__WORK ITEM__. Transcribe exactly the line in which "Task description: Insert" occurs, plus every line that comes after it up to the end of the entries.
---
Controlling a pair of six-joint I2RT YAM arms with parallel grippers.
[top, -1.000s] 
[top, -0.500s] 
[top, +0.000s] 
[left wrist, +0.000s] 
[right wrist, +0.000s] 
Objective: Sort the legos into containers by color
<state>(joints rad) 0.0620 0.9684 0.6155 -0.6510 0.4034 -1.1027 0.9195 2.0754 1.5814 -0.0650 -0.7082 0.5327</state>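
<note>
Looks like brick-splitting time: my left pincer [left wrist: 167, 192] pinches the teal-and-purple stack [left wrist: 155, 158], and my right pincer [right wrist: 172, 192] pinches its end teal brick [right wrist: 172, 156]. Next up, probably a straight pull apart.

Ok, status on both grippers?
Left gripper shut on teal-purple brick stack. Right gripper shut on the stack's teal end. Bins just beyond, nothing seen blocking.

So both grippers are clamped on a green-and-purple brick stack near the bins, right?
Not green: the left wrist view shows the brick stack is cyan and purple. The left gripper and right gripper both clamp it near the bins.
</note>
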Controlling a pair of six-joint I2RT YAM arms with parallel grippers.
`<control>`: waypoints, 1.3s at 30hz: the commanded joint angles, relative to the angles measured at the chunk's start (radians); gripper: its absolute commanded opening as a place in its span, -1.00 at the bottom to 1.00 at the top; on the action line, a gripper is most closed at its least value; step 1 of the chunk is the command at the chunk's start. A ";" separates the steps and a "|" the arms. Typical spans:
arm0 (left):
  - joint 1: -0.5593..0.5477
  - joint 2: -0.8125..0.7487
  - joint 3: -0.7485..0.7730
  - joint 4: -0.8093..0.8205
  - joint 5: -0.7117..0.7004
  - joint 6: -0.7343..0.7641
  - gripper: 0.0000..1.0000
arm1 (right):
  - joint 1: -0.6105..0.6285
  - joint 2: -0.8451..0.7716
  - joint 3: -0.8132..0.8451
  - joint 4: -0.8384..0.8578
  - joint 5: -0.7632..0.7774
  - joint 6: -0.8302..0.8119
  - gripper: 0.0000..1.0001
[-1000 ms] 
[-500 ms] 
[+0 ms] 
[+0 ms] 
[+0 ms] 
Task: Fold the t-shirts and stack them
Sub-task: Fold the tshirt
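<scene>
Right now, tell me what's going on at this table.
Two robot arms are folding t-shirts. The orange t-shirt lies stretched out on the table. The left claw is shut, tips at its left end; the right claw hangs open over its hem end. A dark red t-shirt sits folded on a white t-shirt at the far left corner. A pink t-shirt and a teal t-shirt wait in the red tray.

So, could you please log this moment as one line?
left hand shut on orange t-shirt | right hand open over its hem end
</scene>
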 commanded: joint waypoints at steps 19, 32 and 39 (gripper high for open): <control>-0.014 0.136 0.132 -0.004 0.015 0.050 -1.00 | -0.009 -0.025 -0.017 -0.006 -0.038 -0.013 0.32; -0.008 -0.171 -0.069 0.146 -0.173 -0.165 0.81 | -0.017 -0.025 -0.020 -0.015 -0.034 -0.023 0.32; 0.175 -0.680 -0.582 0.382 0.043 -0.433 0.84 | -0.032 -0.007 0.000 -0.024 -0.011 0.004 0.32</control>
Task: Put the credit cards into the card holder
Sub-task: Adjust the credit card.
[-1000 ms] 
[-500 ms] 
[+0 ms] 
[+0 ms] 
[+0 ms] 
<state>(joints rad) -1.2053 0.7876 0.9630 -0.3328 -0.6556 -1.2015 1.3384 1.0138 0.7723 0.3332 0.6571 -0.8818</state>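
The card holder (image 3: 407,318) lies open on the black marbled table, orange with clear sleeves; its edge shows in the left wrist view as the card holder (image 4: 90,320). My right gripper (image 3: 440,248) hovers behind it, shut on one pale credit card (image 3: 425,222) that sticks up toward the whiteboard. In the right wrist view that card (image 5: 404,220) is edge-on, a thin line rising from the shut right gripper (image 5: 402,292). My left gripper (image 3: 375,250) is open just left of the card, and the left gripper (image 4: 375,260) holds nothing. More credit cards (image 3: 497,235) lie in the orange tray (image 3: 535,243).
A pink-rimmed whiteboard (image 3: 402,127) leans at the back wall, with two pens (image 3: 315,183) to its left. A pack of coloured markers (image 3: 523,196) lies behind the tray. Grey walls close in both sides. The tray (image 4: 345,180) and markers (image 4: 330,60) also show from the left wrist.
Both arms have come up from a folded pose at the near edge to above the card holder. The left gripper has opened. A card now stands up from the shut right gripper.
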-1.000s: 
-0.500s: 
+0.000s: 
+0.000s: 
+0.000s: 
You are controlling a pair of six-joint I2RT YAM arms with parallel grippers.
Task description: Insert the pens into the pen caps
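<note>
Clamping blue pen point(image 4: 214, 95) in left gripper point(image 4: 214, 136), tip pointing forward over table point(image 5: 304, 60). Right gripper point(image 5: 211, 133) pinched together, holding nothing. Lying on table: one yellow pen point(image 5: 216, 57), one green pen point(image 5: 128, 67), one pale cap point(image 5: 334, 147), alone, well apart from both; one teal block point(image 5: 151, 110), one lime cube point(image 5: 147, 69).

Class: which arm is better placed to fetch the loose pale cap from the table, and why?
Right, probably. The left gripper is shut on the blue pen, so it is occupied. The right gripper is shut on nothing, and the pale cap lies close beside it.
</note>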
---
__TASK ANSWER__.
Task description: Insert the pens into the pen caps
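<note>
Clamping blue pen point(image 4: 214, 95) in left gripper point(image 4: 214, 136), tip pointing forward over table point(image 5: 304, 60). Right gripper point(image 5: 211, 133) pinched together, holding nothing. Lying on table: one yellow pen point(image 5: 216, 57), one green pen point(image 5: 128, 67), one pale cap point(image 5: 334, 147), alone, well apart from both; one teal block point(image 5: 151, 110), one lime cube point(image 5: 147, 69).

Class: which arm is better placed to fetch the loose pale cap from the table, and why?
Right, probably. The left gripper is shut on the blue pen, so it is occupied. The right gripper is shut on nothing, and the pale cap lies close beside it.
</note>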

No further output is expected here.